Their saving grace was a $20 purple bike bought with the last of their savings. Starting on May 8, Jyoti pedaled for 700 miles with her father on the back, delivering them both safely home last weekend.

Many days they had little food. They slept at gas stations. They lived off the generosity of strangers. The biking wasn’t easy. Her father is big, and he was carrying a bag. Sometimes people teased them, upsetting him.
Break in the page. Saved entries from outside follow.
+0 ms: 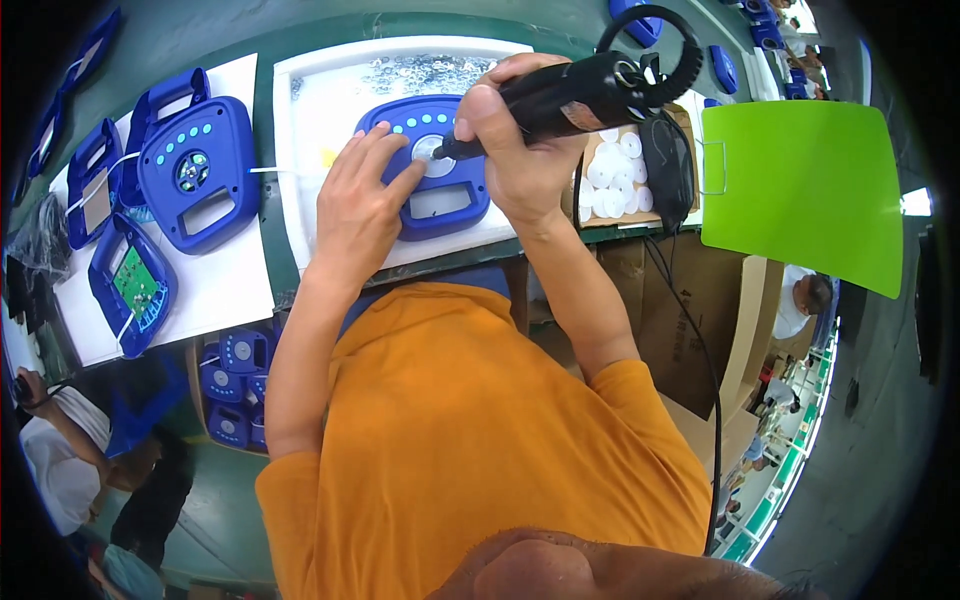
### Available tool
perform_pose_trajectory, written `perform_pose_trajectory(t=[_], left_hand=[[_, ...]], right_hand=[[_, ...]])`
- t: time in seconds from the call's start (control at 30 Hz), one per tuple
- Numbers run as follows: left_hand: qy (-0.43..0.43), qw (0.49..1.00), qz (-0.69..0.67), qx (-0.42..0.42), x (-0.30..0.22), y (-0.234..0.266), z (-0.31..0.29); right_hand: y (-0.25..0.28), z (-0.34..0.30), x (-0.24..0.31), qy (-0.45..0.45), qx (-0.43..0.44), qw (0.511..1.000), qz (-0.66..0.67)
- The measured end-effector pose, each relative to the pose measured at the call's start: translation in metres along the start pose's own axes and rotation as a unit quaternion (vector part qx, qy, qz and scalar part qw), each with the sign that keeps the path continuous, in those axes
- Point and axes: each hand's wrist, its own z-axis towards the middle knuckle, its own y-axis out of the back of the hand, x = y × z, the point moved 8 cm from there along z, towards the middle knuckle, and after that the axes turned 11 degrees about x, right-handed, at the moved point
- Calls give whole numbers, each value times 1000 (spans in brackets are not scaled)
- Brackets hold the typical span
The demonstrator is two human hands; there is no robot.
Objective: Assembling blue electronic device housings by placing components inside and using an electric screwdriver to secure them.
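A blue plastic housing (pixel 455 222) with a cut-out grip and a row of pale round buttons lies in a white foam tray (pixel 292 215). Set in its middle is a pale round disc (pixel 432 168). My right hand (pixel 520 165) is wrapped round a black electric screwdriver (pixel 560 97), held tilted, its tip at the disc's upper edge. My left hand (pixel 358 200) rests on the housing's left side, fingers stretched out and apart, one fingertip close to the disc. Many small shiny screws (pixel 420 75) lie along the tray's far side.
Left of the tray, a similar blue housing (pixel 235 150) and an opened one with a green circuit board (pixel 133 283) lie on white sheeting. At right are a box of white discs (pixel 612 178), a black pouch-like object (pixel 668 170) and a green board (pixel 800 190). The screwdriver's cable (pixel 690 310) hangs down.
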Motion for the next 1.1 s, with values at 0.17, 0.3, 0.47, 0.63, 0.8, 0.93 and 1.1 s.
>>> perform_pose_trajectory(t=[0.17,0.3,0.47,0.63,0.8,0.93,1.1], left_hand=[[-2,1000,-3,-7,1,-1,-1],[8,1000,-9,-7,2,-4,-1],[15,1000,-6,-4,2,-5,0],[14,1000,-6,2,2,-4,1],[11,1000,-3,-4,2,-5,1],[10,1000,-2,-2,1,-4,1],[14,1000,-1,4,2,-5,0]], right_hand=[[-9,1,-12,-14,101,994,-40],[-16,8,-18,-72,178,981,12],[-26,3,-5,13,71,992,-107],[-19,7,-21,-37,101,991,-79],[-18,10,-23,-42,119,990,-67],[-14,10,-22,-28,117,990,-73],[-22,12,-13,-35,129,989,-60]])
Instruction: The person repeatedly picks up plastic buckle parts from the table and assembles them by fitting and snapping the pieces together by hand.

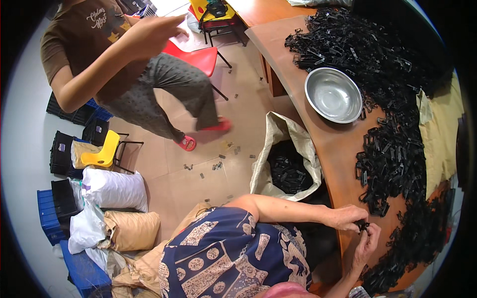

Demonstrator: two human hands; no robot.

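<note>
Both hands, left (348, 217) and right (368, 243), pinch a small black clip (362, 226) at the table (333, 149) edge nearest the body (well below the steel bowl (334, 94)); it looks light, stiff plastic, best gripped by its ends.

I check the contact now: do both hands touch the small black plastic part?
Touching. The head view shows the left hand and right hand both pinching the small black plastic part at the table edge.
</note>
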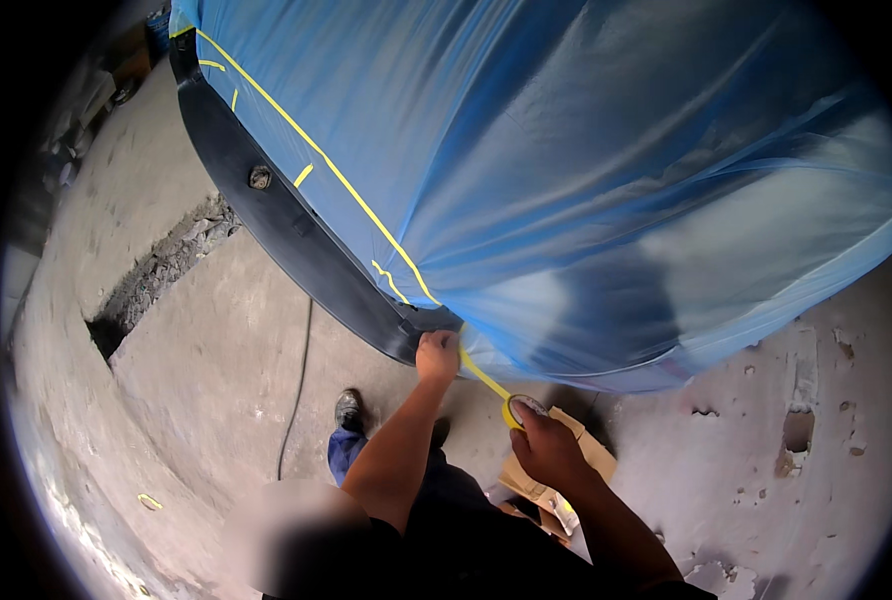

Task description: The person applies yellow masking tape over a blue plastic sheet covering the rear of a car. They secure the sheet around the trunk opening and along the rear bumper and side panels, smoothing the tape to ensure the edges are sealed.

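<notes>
My right hand (548, 447) is wrapped round a roll of yellow masking tape (513, 411). From the roll a pulled-out strip of tape (486, 376) runs up and left to the corner of a dark bumper (266, 215). At that corner my left hand (437, 356) is closed against the bumper's end, right beside the strip; its fingertips are partly hidden, so what they pinch does not show. Blue translucent plastic sheeting (566, 200) drapes over the vehicle. A long line of yellow tape (351, 190) runs along the sheet above the bumper, with several short pieces below it.
Below my right hand stands an open cardboard box (591, 450). A thin dark cable (299, 390) lies on the concrete floor (206, 350). A broken trench (161, 270) cuts the floor at left, and pits (798, 430) mark it at right. My shoe (348, 408) shows near the bumper.
</notes>
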`<state>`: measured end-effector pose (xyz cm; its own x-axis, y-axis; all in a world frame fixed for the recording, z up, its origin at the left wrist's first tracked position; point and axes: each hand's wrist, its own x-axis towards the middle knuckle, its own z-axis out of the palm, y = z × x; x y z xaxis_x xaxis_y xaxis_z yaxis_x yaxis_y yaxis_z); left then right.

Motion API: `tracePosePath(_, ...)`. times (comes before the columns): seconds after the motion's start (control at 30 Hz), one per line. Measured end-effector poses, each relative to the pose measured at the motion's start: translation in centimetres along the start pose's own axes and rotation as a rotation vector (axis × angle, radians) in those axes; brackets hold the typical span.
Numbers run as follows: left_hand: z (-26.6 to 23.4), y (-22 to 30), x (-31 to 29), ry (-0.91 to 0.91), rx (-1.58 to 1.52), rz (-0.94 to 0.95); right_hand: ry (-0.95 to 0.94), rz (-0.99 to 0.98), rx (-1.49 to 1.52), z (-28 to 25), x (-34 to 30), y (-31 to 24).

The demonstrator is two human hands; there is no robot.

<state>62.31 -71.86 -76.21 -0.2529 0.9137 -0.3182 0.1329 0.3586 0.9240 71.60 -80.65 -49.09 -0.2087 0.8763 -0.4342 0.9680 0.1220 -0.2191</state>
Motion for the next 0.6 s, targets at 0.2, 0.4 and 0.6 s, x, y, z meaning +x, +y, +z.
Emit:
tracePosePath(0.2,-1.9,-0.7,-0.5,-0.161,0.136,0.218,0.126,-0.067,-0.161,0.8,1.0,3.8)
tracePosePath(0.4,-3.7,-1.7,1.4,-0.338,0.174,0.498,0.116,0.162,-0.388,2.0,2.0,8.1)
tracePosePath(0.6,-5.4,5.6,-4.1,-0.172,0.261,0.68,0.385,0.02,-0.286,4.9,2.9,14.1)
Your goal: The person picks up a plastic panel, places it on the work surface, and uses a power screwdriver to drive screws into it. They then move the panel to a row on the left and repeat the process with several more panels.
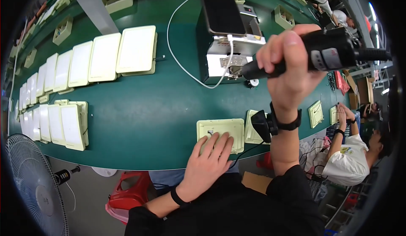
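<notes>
My right hand (292,62) is closed around a black electric screwdriver (313,54) with a thick cable at its rear. The screwdriver's tip points left, at the metal outlet of a screw feeder box (220,62); whether it touches is hard to tell. Flat on a pale yellow-green plastic housing (238,128) at the table's near edge rests my left hand (207,160), fingers stretched out and slightly apart. Just right of that housing lies a second pale housing (253,130), partly hidden behind the black device (264,124) strapped to my right wrist.
Two rows of overlapping white-faced panels (99,58) cover the table's left. A phone (223,9) with a white cable (169,37) lies atop the feeder. A fan (40,185) and red stool (127,193) stand near left. A co-worker (349,157) handles another housing at right.
</notes>
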`<act>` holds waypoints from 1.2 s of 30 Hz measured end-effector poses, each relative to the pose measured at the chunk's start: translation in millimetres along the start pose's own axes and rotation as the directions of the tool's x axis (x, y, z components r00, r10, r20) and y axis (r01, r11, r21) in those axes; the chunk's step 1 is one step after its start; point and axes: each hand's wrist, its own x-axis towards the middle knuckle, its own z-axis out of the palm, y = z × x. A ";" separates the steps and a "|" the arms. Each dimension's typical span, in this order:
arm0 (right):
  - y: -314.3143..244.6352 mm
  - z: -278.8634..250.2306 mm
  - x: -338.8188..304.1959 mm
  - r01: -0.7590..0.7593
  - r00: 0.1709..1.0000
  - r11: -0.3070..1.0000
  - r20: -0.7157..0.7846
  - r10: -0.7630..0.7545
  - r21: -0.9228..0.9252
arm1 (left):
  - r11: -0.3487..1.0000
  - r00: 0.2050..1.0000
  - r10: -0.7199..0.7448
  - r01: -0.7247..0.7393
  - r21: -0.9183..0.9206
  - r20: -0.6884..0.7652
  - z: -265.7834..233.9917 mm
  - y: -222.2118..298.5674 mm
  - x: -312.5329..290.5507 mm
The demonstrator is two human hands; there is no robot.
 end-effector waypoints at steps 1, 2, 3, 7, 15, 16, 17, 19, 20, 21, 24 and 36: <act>-0.9 -3.2 -2.3 -0.019 1.000 0.997 0.003 0.019 0.071 | 1.000 1.000 0.023 -0.023 -0.016 -0.015 2.5 -4.6 -0.6; -1.8 -6.6 -5.4 -0.037 0.999 0.989 0.004 0.037 0.141 | 0.999 1.000 0.014 -0.015 -0.034 -0.010 3.6 -6.6 -1.2; -2.1 -12.0 -12.9 -0.051 0.999 0.991 0.005 0.051 0.127 | 1.000 0.999 0.027 -0.027 -0.015 -0.027 3.3 -7.9 -0.4; -2.6 -24.4 -47.1 -0.042 0.993 0.984 0.119 0.021 0.173 | 0.998 0.997 0.035 -0.031 0.048 -0.072 7.0 -12.6 0.1; -7.0 -2.3 -1.3 0.174 0.984 0.985 0.044 -0.174 0.004 | 0.999 0.992 0.011 -0.007 0.034 -0.125 13.3 -5.4 4.4; -6.1 0.6 2.8 0.210 0.978 0.975 0.020 -0.209 -0.073 | 1.000 0.992 -0.002 0.006 0.028 -0.130 11.7 -4.7 5.6; -5.8 2.5 6.1 0.239 0.970 0.959 -0.005 -0.243 -0.154 | 1.000 0.991 -0.016 0.019 0.022 -0.135 10.1 -4.2 6.6; -4.6 2.2 4.7 0.109 0.993 0.985 -0.019 -0.112 -0.137 | 1.000 0.989 -0.010 0.012 0.016 -0.147 11.7 -4.5 7.7; -3.9 1.8 3.8 0.042 0.999 0.991 -0.023 -0.045 -0.130 | 1.000 0.988 -0.002 0.003 0.006 -0.154 12.9 -4.8 8.3; -3.3 0.8 -0.4 0.035 0.999 0.992 -0.016 -0.038 -0.123 | 1.000 0.988 -0.006 0.005 -0.004 -0.157 14.1 -4.2 5.4; -9.2 -9.7 -19.4 -0.013 0.999 1.000 0.051 0.012 0.014 | 1.000 0.987 -0.018 0.017 -0.010 -0.159 14.3 -5.5 4.9; -27.6 -36.9 -90.4 -0.181 0.980 0.982 0.096 0.175 0.047 | 0.999 0.990 -0.020 0.014 -0.042 -0.143 14.4 -6.7 2.7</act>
The nation’s press has seized upon the feel-good story of Jyoti the “lionhearted.”

On Thursday, the Cycling Federation of India, which scouts young talent and sends the best to international competitions, including the Olympics, tracked Jyoti down through a journalist and invited her to New Delhi for a tryout with the national team.

Reached by phone on Friday in her village of Sirhulli, in Bihar, one of India’s poorest states, Jyoti said in a scratchy, exhausted voice: “I’m elated, I really want to go.”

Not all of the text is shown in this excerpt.